À l'occasion de la préparation de la 13ème et dernière séance à venir du cours 2010 sur l'économie du document (ici), j'ai actualisé et ajouté une colonne à un ancien tableau que tous ceux qui ont participé à l'aventure de Roger Pédauque connaissent.

Pour les non initiés à la réflexion pédauquienne, tout est expliqué dans ce livre. On peut en consulter en ligne l'intro et les trois textes collectifs (1, 2, 3). Malheureusement tout le travail du RTP-DOC n'est plus accessible.

Problematique-doc-num.png

Je rappelle que les lignes représentent les trois dimensions constitutives d'un document selon les réflexions pédauquiennes.

  • La colonne Chercheurs liste quelques disciplines, sans souci d'exhaustivité ni d'exclusivité, qui, lorsqu'elles abordent la notion de document, privilégient plutôt l'une de ces trois dimensions.
  • La colonne Objet/résultats indique l'objet particulier sur lequel portent les principaux efforts de recherche
  • La colonne Étape/interrogation souligne l'avancement des travaux, mais aussi en italiques le principal dilemme.
  • Enfin la dernière et nouvelle colonne montre que des stratégies industrielles peuvent aussi se lire à partir de cette grille.

Il est utile de décrypter ainsi à partir des sciences de l'information les stratégies des principales firmes. On se rend clairement compte qu'elles ont choisi des «avantages concurrentiels» différents.

On peut aussi y lire une gradation de haut en bas : Apple et Amazon ont les stratégies les plus traditionnelles, celles qui se rapprochent le plus des industries anciennes où le document n'était pas isolable de son support. Google a utilisé le Web comme un seul texte, sans gros souci de son ordre documentaire, il a ainsi rebrassé les cartes en trouvant avec la vente de mots clés aux annonceurs une source de revenu cohérente et indépendante des supports. Facebook va encore plus loin en inversant la problématique : ce n'est plus l'ordre documentaire ancien, ni même le contenu qui prime, mais bien les lecteurs qui forment l'ordre et sont documentés en conséquence et pour lesquels les documents traditionnels ne sont que des objets de trocs parmi d'autres. Reste que Facebook n'a pas encore trouvé un modèle d'affaires vraiment en phase avec son fonctionnement.

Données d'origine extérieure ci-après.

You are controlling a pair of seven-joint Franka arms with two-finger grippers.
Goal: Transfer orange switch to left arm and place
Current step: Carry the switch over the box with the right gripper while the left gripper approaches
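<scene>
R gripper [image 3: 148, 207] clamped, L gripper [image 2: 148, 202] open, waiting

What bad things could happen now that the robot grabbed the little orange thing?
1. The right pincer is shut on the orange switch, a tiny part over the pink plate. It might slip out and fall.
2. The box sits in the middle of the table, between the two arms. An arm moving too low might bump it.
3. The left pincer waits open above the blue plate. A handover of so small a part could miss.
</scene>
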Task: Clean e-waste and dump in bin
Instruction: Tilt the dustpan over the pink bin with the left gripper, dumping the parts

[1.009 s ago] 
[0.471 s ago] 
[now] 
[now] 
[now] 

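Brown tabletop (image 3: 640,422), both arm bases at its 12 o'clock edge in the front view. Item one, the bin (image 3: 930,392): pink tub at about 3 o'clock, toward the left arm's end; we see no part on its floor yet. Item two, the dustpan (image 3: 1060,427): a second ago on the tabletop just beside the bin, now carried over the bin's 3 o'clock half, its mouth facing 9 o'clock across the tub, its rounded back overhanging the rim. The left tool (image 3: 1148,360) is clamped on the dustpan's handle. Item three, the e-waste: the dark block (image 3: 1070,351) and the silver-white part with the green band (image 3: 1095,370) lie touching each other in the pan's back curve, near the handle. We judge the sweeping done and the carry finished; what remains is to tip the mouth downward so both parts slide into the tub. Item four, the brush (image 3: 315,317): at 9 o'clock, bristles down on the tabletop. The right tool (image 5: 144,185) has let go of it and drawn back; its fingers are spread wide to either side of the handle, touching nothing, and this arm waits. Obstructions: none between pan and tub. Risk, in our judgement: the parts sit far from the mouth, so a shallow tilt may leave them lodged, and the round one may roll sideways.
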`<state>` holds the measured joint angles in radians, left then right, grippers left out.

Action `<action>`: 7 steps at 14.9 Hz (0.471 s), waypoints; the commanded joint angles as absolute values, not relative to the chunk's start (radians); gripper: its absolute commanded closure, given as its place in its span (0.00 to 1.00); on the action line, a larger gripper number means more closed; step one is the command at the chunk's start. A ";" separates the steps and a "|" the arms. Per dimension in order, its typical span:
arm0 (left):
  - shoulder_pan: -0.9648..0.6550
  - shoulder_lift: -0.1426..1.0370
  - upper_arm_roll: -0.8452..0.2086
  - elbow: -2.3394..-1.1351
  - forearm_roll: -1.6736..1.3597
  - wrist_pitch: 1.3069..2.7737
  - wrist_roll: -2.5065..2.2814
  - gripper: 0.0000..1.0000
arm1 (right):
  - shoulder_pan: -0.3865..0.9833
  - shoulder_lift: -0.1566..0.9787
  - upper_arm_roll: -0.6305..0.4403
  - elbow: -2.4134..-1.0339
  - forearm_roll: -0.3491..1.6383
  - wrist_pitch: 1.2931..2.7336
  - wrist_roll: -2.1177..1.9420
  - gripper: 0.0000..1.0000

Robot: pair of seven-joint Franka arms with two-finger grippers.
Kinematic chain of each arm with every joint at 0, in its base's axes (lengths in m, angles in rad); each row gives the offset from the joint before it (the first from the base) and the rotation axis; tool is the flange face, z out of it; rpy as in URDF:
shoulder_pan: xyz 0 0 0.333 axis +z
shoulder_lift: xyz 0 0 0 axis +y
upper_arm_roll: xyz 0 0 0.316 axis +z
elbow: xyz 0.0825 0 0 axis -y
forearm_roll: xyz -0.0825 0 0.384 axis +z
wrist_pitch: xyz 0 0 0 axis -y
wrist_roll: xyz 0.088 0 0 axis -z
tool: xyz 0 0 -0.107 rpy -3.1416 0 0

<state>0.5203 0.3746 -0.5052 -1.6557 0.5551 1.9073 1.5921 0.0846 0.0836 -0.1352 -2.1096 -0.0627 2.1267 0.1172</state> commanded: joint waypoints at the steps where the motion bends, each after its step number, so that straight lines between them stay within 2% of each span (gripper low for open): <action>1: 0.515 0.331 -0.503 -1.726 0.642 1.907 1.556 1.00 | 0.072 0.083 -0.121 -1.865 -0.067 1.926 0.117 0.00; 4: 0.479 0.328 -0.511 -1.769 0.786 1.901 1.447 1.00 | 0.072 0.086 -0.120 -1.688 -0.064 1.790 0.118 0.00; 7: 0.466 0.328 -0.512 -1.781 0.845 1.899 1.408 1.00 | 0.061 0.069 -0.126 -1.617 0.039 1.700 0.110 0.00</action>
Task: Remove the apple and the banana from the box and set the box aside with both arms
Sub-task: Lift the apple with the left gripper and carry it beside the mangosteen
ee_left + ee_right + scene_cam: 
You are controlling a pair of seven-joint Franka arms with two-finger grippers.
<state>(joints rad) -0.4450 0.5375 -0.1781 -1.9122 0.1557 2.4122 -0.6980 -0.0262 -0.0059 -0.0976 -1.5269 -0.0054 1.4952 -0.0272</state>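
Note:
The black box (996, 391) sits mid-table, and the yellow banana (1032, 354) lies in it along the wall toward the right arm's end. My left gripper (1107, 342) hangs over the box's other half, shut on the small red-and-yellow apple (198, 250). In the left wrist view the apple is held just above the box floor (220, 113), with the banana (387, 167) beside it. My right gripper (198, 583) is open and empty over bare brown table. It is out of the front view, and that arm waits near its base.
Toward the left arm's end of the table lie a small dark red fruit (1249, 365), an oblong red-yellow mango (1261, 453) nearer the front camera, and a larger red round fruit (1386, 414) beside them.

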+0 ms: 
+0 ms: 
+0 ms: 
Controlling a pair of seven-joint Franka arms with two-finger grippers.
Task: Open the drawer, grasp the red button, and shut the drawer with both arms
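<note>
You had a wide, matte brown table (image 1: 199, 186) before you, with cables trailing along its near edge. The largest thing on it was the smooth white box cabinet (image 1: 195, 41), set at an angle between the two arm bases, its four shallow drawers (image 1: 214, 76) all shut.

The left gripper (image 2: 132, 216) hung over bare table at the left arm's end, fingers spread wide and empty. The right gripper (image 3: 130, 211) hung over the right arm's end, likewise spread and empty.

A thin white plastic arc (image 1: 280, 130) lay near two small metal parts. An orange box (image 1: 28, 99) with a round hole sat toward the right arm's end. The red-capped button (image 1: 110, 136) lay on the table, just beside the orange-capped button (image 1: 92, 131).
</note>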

Mais il faut, à mon avis, se garder de conclure à un sens de l'histoire où le dernier arrivé serait le plus à même de l'emporter. La notion de document est trop importante pour une société pour qu'elle ne soit pas réordonnée. Si l'on suit Roger : celui qui devrait l'emporter est celui qui arrivera le mieux à mettre en cohérence les trois dimensions.